The traditional award (based on a media vote) went to Stephen Curry (in the closest vote in four years), and that was the right call (in my mind). But from the time it happened Harden did not buy it. And he still doesn’t buy it. In the least — and he’s using that as fuel for this season. That’s what he told Fran Blinebury over at

“I am the best player in the league. I believe that,” he said. “I thought I was last year, too.”

Well, it’s a more realistic claim than Paul George’s.

“But that award means most valuable to your team. We finished second in the West, which nobody thought we were going to do at the beginning of the year even when everybody was healthy. We were near the top in having the most injuries. We won our division in a division where every single team made the playoffs.

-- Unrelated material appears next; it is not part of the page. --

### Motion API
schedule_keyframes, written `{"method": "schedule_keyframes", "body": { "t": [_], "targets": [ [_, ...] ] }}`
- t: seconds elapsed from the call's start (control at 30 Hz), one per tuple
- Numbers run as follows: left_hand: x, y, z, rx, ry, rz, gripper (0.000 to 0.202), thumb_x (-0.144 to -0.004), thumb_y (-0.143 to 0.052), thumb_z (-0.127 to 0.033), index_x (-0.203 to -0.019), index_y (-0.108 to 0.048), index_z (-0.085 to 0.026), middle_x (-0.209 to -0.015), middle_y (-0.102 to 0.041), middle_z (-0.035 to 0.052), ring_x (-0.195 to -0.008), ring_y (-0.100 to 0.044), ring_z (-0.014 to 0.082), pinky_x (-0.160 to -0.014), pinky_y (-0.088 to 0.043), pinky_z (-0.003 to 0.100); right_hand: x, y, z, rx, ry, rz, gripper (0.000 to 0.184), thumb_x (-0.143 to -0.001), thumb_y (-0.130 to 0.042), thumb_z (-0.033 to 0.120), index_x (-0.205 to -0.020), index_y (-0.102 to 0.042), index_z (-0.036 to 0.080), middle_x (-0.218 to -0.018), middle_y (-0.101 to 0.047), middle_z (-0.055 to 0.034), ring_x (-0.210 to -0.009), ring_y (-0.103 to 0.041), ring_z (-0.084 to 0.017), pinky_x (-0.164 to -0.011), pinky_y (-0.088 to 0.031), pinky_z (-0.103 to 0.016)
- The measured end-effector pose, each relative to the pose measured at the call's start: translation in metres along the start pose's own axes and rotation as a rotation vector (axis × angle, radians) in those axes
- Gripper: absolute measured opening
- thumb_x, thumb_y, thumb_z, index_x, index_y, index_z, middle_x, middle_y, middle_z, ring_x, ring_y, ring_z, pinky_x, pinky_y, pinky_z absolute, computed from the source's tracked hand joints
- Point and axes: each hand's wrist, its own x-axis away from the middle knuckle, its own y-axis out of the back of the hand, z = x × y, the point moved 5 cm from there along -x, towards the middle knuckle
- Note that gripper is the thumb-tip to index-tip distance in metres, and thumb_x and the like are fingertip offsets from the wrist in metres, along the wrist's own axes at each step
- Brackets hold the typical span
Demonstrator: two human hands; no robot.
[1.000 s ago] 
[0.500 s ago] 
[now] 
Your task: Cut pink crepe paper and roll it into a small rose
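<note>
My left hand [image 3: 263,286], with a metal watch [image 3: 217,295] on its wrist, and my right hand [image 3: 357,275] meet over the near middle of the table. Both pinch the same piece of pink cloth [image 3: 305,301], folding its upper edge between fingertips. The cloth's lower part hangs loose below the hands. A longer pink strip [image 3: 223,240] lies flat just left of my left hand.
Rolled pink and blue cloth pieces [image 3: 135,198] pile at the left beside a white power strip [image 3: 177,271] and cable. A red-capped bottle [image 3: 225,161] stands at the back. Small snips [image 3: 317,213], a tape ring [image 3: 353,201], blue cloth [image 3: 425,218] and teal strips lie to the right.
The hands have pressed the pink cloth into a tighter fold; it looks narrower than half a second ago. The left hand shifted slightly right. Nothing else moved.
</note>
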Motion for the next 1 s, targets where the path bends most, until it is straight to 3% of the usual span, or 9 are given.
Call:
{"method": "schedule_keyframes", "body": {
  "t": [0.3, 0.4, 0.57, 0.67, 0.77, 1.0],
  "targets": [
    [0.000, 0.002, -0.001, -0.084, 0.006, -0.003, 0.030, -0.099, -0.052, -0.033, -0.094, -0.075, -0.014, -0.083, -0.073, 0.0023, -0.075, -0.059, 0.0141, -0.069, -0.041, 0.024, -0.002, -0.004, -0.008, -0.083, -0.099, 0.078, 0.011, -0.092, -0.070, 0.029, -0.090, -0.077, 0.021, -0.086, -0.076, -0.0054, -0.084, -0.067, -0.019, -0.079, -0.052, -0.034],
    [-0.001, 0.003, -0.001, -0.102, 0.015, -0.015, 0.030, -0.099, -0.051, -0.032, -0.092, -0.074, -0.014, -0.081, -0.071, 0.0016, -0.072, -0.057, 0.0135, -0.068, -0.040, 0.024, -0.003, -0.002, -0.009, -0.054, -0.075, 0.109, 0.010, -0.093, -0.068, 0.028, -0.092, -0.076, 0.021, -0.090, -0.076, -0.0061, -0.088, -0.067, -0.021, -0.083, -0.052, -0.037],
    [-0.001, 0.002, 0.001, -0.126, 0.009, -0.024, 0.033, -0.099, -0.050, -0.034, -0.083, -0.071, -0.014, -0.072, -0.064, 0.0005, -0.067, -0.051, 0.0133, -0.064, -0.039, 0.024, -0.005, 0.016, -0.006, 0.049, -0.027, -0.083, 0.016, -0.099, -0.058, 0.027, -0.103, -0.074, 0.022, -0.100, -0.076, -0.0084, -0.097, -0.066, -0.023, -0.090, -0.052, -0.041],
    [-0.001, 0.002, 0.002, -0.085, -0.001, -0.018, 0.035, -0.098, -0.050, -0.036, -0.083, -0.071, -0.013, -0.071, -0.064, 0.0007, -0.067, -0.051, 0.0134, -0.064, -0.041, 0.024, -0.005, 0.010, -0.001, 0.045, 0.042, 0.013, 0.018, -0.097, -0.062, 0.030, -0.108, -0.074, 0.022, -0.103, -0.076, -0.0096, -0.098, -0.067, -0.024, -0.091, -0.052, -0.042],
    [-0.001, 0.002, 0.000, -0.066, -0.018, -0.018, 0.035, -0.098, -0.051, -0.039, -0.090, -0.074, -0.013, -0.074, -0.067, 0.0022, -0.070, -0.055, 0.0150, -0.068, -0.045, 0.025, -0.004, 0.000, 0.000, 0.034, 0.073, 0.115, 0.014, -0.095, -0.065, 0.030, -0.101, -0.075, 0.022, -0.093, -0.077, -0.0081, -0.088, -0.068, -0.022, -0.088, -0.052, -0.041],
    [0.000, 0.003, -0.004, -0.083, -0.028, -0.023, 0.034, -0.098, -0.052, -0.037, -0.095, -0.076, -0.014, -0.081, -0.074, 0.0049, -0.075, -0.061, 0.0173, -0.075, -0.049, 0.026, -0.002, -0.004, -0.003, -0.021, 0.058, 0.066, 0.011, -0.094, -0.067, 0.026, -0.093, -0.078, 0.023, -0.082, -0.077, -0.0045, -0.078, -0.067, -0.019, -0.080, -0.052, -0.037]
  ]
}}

“There’s so many factors. I led the league in total points scored, minutes played. Like I said, I’m not taking anything away from Steph, but I felt I deserved the Most Valuable Player. That stays with me.”

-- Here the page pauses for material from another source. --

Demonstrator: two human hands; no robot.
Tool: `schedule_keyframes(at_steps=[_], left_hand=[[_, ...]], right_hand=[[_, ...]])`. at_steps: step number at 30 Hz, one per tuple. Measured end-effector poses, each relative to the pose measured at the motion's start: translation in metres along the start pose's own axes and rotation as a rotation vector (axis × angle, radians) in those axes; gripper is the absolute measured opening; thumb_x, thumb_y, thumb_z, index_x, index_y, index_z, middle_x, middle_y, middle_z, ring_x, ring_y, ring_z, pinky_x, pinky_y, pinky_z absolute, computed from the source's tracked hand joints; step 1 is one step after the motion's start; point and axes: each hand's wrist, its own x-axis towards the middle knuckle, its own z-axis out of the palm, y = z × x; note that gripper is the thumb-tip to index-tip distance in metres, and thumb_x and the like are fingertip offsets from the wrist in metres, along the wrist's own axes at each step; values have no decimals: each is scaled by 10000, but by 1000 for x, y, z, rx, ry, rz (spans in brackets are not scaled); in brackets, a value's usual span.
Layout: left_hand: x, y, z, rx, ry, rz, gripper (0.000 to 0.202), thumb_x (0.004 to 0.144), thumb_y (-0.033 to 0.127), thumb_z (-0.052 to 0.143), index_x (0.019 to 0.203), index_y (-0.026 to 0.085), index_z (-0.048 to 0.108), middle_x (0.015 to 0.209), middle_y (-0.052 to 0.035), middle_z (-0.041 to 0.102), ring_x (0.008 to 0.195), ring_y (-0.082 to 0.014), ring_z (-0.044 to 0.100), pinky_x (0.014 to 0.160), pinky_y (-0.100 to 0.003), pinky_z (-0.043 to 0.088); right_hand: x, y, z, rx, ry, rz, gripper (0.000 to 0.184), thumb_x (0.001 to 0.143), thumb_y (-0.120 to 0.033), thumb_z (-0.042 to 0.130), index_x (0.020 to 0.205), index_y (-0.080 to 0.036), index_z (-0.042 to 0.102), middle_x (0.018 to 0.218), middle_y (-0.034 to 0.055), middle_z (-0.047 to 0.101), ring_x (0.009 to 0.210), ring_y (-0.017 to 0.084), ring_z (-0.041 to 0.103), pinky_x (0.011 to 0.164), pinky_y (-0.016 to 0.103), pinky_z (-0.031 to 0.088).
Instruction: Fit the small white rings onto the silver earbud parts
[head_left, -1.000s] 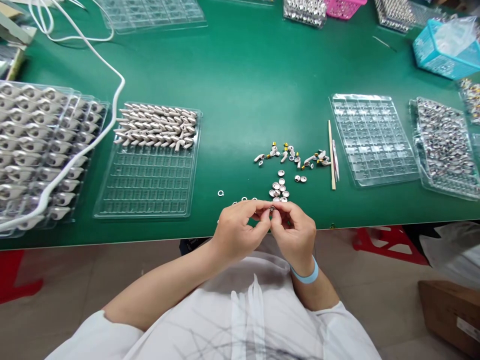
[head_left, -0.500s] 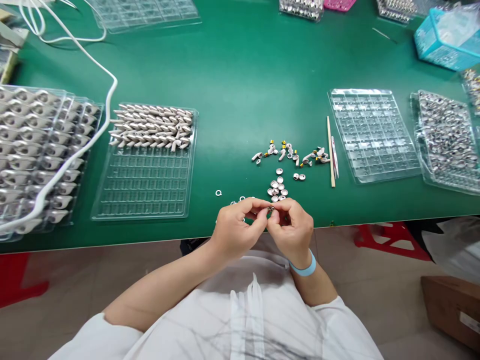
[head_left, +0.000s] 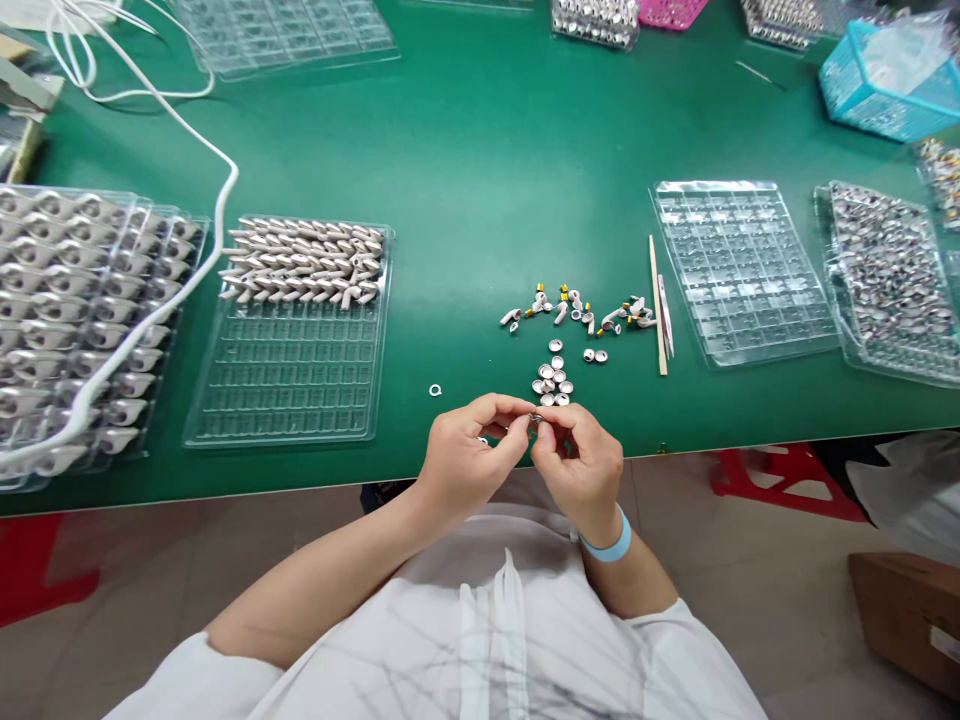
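My left hand (head_left: 472, 452) and my right hand (head_left: 581, 462) meet at the table's front edge. Between their thumbs and index fingers they pinch one small dark metallic part (head_left: 535, 419), mostly covered by fingertips. Just beyond lies a cluster of small round silvery caps (head_left: 551, 384), with two more round caps (head_left: 595, 356) to its right. Farther back is a loose row of grey stemmed earbud-like pieces (head_left: 572, 306) with yellow bits. A small white ring (head_left: 435, 391) rests left of my hands; other white bits are partly hidden behind my left hand.
To the left are a half-filled tray (head_left: 289, 370) of grey stems, a tray stack (head_left: 52, 300) of grey shells and a white cable (head_left: 202, 270). On the right lie a wooden stick (head_left: 658, 305), tweezers (head_left: 666, 315), a clear tray (head_left: 742, 270), a filled tray (head_left: 892, 270) and a blue basket (head_left: 862, 95).
Both hands stay together on the small part, with only a slight shift of the fingers. The whole view has moved a little; the pieces on the table lie as before.
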Motion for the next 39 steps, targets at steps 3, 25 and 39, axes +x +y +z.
schedule_keyframes(at_steps=[3, 25, 39], left_hand=[[0, -1, 1, -2, 23, 11, 112, 811, 161, 631, 866, 162, 729, 781, -17, 778, 617, -121, 721, 580, -173, 583], [-9, -7, 0, 10, 26, 190, 222, 888, 153, 614, 1074, 187, 732, 985, -50, 788, 825, -167, 760, 782, -244, 626], [3, -14, -11, -203, -31, 193, 104, 762, 281, 798, 817, 194, 783, 740, -66, 731, 666, -154, 676, 567, -241, 575]], right_hand=[[-3, -2, -2, 6, -13, -6, 203, 875, -132, 565, 1035, -224, 650, 888, 33, 728, 703, 135, 671, 607, 250, 563], [-5, -4, -4, 66, 14, -91, 318, 902, -92, 570, 1170, -242, 655, 991, 60, 743, 812, 172, 710, 725, 323, 614], [-7, 0, -15, 378, -137, 126, 224, 901, -164, 595, 1095, -239, 682, 945, 45, 701, 716, 140, 684, 574, 253, 595]])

That’s very Kobe Bryant of you to turn that into fuel. Defining the MVP Award is an annual discussion that nobody agrees on.

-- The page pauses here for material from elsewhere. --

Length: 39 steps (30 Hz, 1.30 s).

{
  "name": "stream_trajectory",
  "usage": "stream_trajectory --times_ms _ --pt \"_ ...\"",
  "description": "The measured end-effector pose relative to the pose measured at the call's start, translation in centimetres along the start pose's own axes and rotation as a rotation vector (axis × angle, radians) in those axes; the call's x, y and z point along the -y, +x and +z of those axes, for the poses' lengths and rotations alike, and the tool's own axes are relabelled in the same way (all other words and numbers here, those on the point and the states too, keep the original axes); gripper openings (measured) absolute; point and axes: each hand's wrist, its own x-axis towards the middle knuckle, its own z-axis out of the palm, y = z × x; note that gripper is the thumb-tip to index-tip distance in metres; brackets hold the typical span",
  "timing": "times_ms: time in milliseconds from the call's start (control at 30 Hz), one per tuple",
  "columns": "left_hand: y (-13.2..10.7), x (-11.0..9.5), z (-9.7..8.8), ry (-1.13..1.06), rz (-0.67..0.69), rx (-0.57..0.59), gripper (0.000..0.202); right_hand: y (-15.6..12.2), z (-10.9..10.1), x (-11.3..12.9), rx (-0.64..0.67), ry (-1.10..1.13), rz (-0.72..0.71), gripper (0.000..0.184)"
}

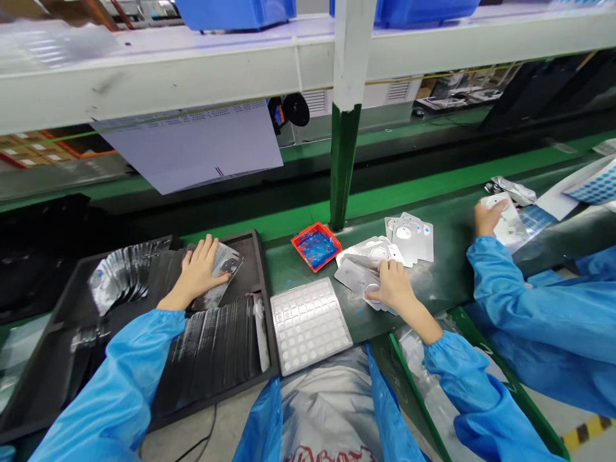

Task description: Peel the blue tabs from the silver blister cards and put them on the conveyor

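Observation:
My left hand (196,268) is over a black tray (262,282), its thumb and fingers on a glossy rectangular panel (222,273) with a dark oval patch. Rows of thin dark panels (212,350) stand on edge in that tray, and a fanned row of shiny ones (118,279) lies to the left. On the green bench, my right hand (395,285) grips the edge of several thin silvery plates (353,277) with round cutouts; its fingertips are partly hidden. More such plates (416,237) lie fanned just beyond.
A white blister tray (310,324) sits between my hands, below a red dish (316,246) of small blue pieces. A green post (344,167) rises behind it to a white shelf (192,70). At right, a co-worker's hand (486,217) holds a white plate. A green-edged bin (418,391) stands below.

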Motion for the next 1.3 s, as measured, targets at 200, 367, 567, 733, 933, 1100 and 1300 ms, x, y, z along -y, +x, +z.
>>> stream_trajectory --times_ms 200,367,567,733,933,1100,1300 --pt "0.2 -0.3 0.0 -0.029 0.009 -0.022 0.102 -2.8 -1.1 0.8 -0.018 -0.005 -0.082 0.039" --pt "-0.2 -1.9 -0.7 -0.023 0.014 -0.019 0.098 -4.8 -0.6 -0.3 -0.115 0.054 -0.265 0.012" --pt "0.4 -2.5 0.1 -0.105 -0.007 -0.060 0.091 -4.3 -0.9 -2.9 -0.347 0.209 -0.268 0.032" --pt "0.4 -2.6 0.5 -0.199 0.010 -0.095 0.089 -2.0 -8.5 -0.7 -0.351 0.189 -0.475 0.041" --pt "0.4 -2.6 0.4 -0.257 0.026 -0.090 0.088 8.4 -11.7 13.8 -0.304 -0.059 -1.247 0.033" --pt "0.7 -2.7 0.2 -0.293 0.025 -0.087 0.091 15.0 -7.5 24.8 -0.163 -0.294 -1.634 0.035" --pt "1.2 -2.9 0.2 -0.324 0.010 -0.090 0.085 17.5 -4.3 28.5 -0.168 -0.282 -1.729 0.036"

I could get into how Harden was the old-school, traditional stats MVP, how that ignores how Steve Kerr used Curry, and how that opened up the Warriors’ offense to championship levels. Curry put up numbers, but he was also the distraction, the bright star that Kerr used to open up looks for Klay Thompson, Draymond Green, and others. Curry’s strength was not just what he did with the ball in his hands, but his gravity to draw defenders even when he didn’t. Did the Warriors stay healthier than the Rockets? No doubt. Should Curry be penalized for that?

It’s simple for Harden — if he can put up those numbers again, if he can be the fulcrum of a top offense, he will be in the discussion for MVP again. And, if he can lead the Rockets beyond the conference finals, nobody will talk about that MVP snub anyway.